Cleaning house in Italy: It's a family affair

Last week I wrote about the Babysitting Brigade and now, it’s time to tell you about the Cleaning Crew. This is another of those things that makes me marvel about life in our small town – that family members voluntarily offer to clean other family members’ homes, just because they like to help.
At least once a week, I see Paolo’s cousin, Antonella, at her daughter’s house, hanging laundry out to dry. Franca goes to her daughter’s house every morning and makes beds, even though everyone in the house is perfectly capable of making their own. When Paolo and I used to talk on Skype before I moved in Italy, I would often see Franca in the background, mopping the floor or ironing.
Now, I admit that I am no housekeeper. There are a thousand things I’d rather do than mop the floor or iron bed sheets. If I can write my name in the dust on the dining room table, that’s where I make my shopping list. It’s not that I never clean house. It’s just that my standard of a clean house does not meet the standard of the ladies in Paolo’s family.
My mother-in-law, Franca, first tried a subtle approach, advising me to keep a tidy home in case the doctor had to make a house call. I figure if I am too sick to go to the doctor and he has to come to me, clean curtains and wrinkle-free sheets are the least of my worries. So I would nod along, do some token dusting while she was around, and go right back to my regularly scheduled programming, which usually involved working at my computer, talking to friends on Skype, or walking the dog.
So when we moved from Paolo’s old apartment down to our temporary home in Franca’s garage, she realized she needed to take covert action. She became a stealth cleaner. She’d step out on her balcony and if my car wasn’t there, she’d pounce on the opportunity to clean the apartment.  I’d come home to a clean-smelling, freshly mopped and dusted apartment, and a stack of clean laundry neatly folded and yes, ironed.
When we went out of town, she’d call in the reserve troops. Paolo’s aunt and cousin would aide in the effort, pulling out furniture, sweeping and mopping underneath, and even organizing socks and underwear in our dresser drawers. I had hoped that after one of them discovered my vibrator and tucked it in neatly amongst folded panties (yes, they even folded the g-strings–have you ever seen a folded g-string? It’s about the size of a matchbook), they might be dissuaded the next time, but no such luck. So I kept hiding the vibrator in a better spot, only to return from a weekend away to find that spot, too, had been cleaned.
As a new-baby and housewarming gift, friends of mine, aware that I am missing the housekeeping gene, paid for six months of cleaning service. (Now that’s what I call a gift!) So now that we’ve moved (and Franca doesn’t have a key to our house—yet), when the ladies come to visit, it’s mostly just to see the baby. But when Franca’s not holding Naomi, she always asks if there’s something she can do. If I say “no, thank you,” she’s downright disappointed. So I usually try to find some laundry for her to fold, or an undershirt to iron.

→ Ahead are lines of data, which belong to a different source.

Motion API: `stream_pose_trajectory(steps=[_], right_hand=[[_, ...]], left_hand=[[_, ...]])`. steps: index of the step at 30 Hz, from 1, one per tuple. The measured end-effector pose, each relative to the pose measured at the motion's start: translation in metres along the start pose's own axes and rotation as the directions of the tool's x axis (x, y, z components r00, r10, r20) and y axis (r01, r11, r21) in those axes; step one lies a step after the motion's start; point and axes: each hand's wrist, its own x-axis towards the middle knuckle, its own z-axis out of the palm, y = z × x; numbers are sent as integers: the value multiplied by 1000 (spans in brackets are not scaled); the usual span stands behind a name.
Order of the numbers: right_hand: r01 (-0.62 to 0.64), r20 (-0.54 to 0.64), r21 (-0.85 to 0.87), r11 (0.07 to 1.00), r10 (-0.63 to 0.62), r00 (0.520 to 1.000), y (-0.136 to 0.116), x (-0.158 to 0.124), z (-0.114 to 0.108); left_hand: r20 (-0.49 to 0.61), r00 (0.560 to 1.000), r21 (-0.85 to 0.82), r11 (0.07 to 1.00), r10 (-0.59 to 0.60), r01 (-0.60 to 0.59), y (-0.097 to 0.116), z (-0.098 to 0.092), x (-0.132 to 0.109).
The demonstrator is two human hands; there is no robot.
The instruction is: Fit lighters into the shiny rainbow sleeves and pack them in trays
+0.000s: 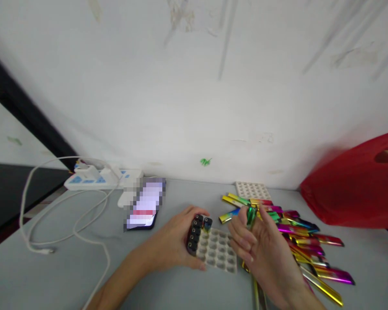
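My left hand grips the left end of a pale moulded tray with many small pockets. Several black capped pieces fill the tray's left column. My right hand hovers just right of the tray, its fingers pinched on a shiny green metallic stick held upright. A second long stick runs under the right palm. Beside that hand lies a heap of rainbow-coloured metallic sticks on the grey table.
A second pocketed tray lies by the wall behind the heap. A phone with a lit screen, a white power strip and a looping white cable sit to the left. A red plastic bag fills the right side.
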Motion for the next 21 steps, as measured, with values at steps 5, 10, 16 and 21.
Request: stream_pose_trajectory(steps=[5, 10, 16, 21], right_hand=[[-129, 91, -89, 988, 137, 986, 9, 3, -4], [-161, 72, -149, 976, 173, 982, 11, 3, -10], [-188, -15, -245, 951, 190, 982, 13, -1, -5], [-74, 7, -285, 956, 79, 997, 15, 1, 0]], left_hand=[[-16, 1000, 17, 1000, -9, 9, 1, 1, 0], [-11, 1000, 6, 1000, -11, 12, 2, 0, 0], [-13, 1000, 8, 1000, 1, -1, 3, 1, 0], [-25, 999, 10, 1000, -21, 21, 3, 2, 0]])
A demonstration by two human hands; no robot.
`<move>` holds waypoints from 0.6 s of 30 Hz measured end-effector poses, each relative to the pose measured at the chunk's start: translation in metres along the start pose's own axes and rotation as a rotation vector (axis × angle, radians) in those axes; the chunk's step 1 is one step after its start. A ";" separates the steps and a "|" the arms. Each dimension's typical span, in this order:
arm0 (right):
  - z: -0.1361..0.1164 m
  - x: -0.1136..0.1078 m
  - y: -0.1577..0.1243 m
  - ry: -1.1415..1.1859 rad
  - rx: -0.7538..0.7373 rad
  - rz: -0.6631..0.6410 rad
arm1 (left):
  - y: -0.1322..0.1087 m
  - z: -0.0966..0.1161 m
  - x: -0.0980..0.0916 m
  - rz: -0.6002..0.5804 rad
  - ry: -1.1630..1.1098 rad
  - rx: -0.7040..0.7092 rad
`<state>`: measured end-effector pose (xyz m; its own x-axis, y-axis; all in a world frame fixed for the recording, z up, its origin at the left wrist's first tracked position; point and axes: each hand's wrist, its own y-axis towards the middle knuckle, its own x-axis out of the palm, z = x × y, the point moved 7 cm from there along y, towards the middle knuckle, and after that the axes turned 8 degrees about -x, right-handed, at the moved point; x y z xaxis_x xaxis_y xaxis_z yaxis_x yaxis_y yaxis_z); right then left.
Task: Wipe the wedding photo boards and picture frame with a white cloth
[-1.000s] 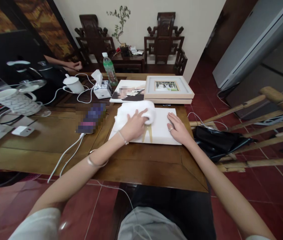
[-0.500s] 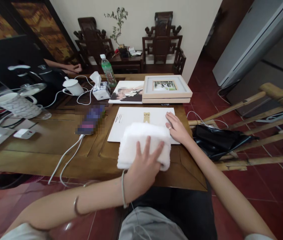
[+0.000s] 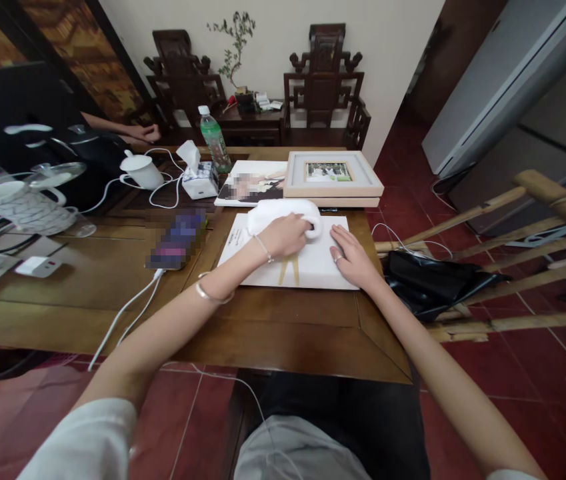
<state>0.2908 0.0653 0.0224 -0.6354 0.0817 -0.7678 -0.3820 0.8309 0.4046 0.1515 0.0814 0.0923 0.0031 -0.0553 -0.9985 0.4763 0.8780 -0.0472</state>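
A white panel [image 3: 317,272] lies flat on the wooden table in front of me, with a gold-coloured strip splitting into two legs on its face and small print at its left. Across its far part rests a folded white towel [image 3: 269,212]. My left hand [image 3: 287,235] is closed on the towel and presses it against the panel; the fingertips are partly hidden in the fabric. Flat on the panel's right edge lies my right hand [image 3: 355,257], its fingers stretched out and holding nothing.
Behind the panel are a photo print [image 3: 253,183] and stacked framed pictures [image 3: 363,179]. A tissue box [image 3: 201,181], a green bottle [image 3: 214,140], a charging phone [image 3: 177,240] and cups [image 3: 145,172] stand leftward. Another person's hand [image 3: 147,133] shows at the far left.
My left hand has moved the towel away from me, from the panel's near edge to its far part, uncovering the gold legs. My right hand has stayed in place.
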 end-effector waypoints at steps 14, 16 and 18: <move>0.006 0.001 0.000 0.068 -0.019 0.042 | -0.107 0.079 0.023 0.029 0.117 0.313; 0.005 0.000 0.000 0.082 -0.008 0.060 | -0.118 0.080 0.022 0.029 0.085 0.319; 0.003 -0.003 0.000 0.102 0.026 0.082 | -0.115 0.075 0.022 0.040 0.073 0.300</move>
<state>0.2947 0.0667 0.0238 -0.7290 0.0950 -0.6779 -0.3093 0.8377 0.4501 0.1628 -0.0564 0.0782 -0.0312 0.0206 -0.9993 0.7153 0.6987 -0.0080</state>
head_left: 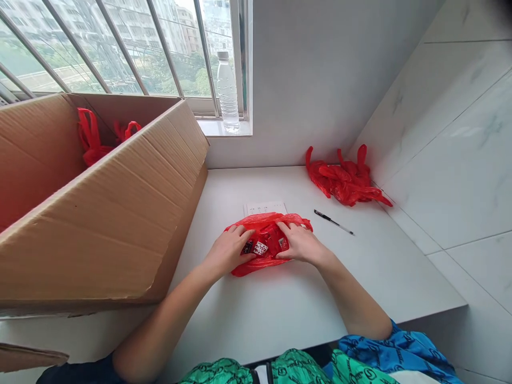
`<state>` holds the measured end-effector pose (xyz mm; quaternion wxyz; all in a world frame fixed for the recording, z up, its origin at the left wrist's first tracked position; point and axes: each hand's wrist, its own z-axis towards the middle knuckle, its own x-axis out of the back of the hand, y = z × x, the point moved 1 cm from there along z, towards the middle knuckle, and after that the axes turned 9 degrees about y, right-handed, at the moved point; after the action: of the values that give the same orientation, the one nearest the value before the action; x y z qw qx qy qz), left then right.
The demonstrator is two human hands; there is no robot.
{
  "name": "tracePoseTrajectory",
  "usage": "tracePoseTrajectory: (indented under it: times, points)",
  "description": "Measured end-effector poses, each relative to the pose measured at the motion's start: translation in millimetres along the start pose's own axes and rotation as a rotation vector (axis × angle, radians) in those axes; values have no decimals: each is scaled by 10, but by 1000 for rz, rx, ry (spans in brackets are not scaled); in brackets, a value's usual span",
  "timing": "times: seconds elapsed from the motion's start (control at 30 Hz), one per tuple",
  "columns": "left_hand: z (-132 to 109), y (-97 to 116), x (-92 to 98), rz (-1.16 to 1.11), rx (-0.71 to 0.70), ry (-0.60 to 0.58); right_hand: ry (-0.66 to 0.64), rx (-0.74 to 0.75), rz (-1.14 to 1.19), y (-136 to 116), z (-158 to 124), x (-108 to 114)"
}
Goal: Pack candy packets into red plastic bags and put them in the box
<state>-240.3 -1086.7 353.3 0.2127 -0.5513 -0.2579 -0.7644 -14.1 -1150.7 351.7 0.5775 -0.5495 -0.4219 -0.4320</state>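
Note:
A red plastic bag [256,268] lies open on the white table, with several small red packets [272,238] inside it. My left hand [231,249] reaches into the bag's left side, its fingers apart around the packets there. On the right side, my right hand [299,242] rests at the packets with thumb and fingers spread. Neither hand has visibly closed round a packet. Just behind the bag, a sheet of paper with writing [265,207] is partly covered by it.
A large cardboard box [100,213] with red bags [94,144] inside fills the left. More red bags [346,178] lie at the back right, near a black pen [334,222]. A water bottle [228,96] stands on the windowsill. White table [392,277] ends at the right.

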Motion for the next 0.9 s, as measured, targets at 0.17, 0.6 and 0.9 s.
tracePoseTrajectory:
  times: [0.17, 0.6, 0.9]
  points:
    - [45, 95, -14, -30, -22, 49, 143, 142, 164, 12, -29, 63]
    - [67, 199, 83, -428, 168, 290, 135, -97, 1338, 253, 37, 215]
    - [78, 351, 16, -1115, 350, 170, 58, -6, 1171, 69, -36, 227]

Graziella & Franca. I told them to look stern for
the photo, and this was all they could manage.

Recently, we finished the second floor of our house, but it was still full of construction dirt and dust, little flecks of paint on the tile floors, and remnants of masking tape on all the new windows. I put the word out that I once again needed the services of the Cleaning Crew. Graziella, Paolo’s aunt, was out of town for several weeks (no doubt cleaning her son’s apartment in Rome), and she kept telling us to wait until she got back before we cleaned. And I had absolutely no problem with that.
So the other day, while I worked (“You work and make money, Liz, we’ll take care of the cleaning.”), Franca and Graziella attacked the second floor and within a matter of hours, had that tile clean enough to eat off and the windows clear enough to walk right into.
Still, we have different standards for what matters. Outside our second floor bathroom, a small bird of prey (a female lesser kestrel, I believe), likes to perch on the balcony at night and hunt mice in the abandoned vineyard below us. I’ve only seen her once, but she leaves plenty of droppings to let us know she’s a regular. Graziella and Franca were appalled at the pile of white crunchy bird droppings outside the window.
The conversation went something like this:
A female lesser kestrel,
though not the one
upsetting Graziella.
Graziella: A bird is shitting on the balcony.
Me: Yes, I know. She stays there at night.
Graziella: Put something bright-colored in the window and she won’t come back.
Me: But I like her. I want her to come back.
Graziella: Leave the dog out there and the bird won’t come back.
Me. But I like the bird.
Graziella: The bird is shitting on the balcony.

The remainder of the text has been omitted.